Scheme doesn't have any support for this, as its procedures are not automatically curried, but you can make something similar happen:
(map (compose (plus 10) (multiply-by 2)) (list 3 4 5 6))
plus and multiply-by need defining in an odd way:
(define plus
(lambda (x)
(lambda (y)
(+ x y))))
(define multiply-by (lambda (x) (lambda (y) (* x y))))
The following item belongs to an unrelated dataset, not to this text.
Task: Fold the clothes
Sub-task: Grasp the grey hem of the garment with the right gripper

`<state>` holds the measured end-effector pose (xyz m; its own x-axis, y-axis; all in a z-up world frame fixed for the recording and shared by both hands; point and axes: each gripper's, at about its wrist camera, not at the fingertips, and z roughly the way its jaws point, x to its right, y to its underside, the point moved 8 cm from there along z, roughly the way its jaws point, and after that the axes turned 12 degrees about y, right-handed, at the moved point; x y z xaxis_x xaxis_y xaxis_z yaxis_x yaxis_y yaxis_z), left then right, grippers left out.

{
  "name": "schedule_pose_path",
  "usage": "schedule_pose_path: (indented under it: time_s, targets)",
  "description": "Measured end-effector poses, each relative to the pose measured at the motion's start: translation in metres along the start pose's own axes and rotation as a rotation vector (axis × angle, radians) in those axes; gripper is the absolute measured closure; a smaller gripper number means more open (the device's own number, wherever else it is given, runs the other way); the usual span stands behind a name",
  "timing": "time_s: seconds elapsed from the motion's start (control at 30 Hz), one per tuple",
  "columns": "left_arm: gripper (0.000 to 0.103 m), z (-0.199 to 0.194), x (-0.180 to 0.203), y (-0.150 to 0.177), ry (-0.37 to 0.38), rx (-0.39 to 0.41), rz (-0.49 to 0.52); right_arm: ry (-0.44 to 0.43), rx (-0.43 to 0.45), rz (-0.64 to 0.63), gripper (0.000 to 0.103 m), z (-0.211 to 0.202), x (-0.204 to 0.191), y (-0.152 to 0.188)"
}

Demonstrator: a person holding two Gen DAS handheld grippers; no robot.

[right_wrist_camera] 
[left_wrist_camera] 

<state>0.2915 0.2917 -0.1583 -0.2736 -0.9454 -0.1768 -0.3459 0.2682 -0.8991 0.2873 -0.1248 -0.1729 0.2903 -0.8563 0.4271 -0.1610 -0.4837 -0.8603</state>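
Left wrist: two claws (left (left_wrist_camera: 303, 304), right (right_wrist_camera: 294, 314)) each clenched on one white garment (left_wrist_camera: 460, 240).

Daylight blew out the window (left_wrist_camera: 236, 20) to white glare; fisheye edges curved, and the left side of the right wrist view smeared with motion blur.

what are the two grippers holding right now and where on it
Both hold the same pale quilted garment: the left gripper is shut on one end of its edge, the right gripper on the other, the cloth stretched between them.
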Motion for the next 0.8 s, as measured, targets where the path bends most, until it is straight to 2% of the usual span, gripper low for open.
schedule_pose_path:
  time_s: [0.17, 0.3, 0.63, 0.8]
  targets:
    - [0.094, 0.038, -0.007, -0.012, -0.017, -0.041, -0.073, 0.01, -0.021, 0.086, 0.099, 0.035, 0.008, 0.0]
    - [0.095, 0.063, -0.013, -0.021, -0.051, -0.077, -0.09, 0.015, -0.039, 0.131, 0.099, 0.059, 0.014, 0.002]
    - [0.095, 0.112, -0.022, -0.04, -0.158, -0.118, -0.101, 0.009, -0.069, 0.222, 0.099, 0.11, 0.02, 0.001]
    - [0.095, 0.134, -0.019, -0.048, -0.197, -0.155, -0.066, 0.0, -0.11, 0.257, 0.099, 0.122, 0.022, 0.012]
You can write a general curry procedure in Scheme, but as there's no portable way of discovering how many args a procedure takes, you have to supply the arity. Plus, some procedures are of variable arity.
(curry 2 +)
would return a procedure that takes a value, and returns a procedure that takes a value and returns the sum of the two values, used like this:
(((curry 2 +) 4) 5) ;; output: 9
Java 5:
public static final FunctionIO<FunctionII> plus=new FunctionIO<FunctionII>()
{
public FunctionII invoke(final int x)
{
return new FunctionII()
{
public int invoke(int y)
{
return x+y;
}
};
}
};
For brevity I'll leave multiply-by out.. it's the same but with + changed to *!
Java 7:
map(compose(plus.invoke(10),multiplyBy.invoke(2)),asList(3,4,5,6));public static final {int => {int => int}} plus={int x => {int y => x+y}};
public static final {int => {int => int}} multiplyBy={int x => {int y => x*y}};
Because both Scheme and Java make you curry explicitly, they discourage point-free programming (although it's still possible, and quite useful). I'd like to see all function types in Java 7 be automatically curried. In other words:
{int,int => int}
should be the same as {int => {int => int}}
.
This doesn't have to have any negative impacts at runtime, as demonstrated by Haskell's great performance.
To make it really useful, it should also be applicable to operators, so that #+
gives a {int,int => int}
and #+.invoke(2)
gives a {int => int}
. (where #+
is a possible syntax for taking a reference to +
).
Sometimes you'll want to provide the second argument rather than the first. Haskell's solution to this is a function called flip
:
(flip (/)) 3 6
-- gives 2, the result of 6/3. I could use it in this possible future of Java with #/
:
flip(#/).invoke(3)
would return a {int => int}
, that, when you pass it a number, it returns that number divided by 3. Equivalent to Haskell's (/3)
.
As you do more and more in point-free style, you get more and more used to it, as one would expect, and some constructs that seem unnatural at first seem normal later. I'm still a novice, but I'm having fun.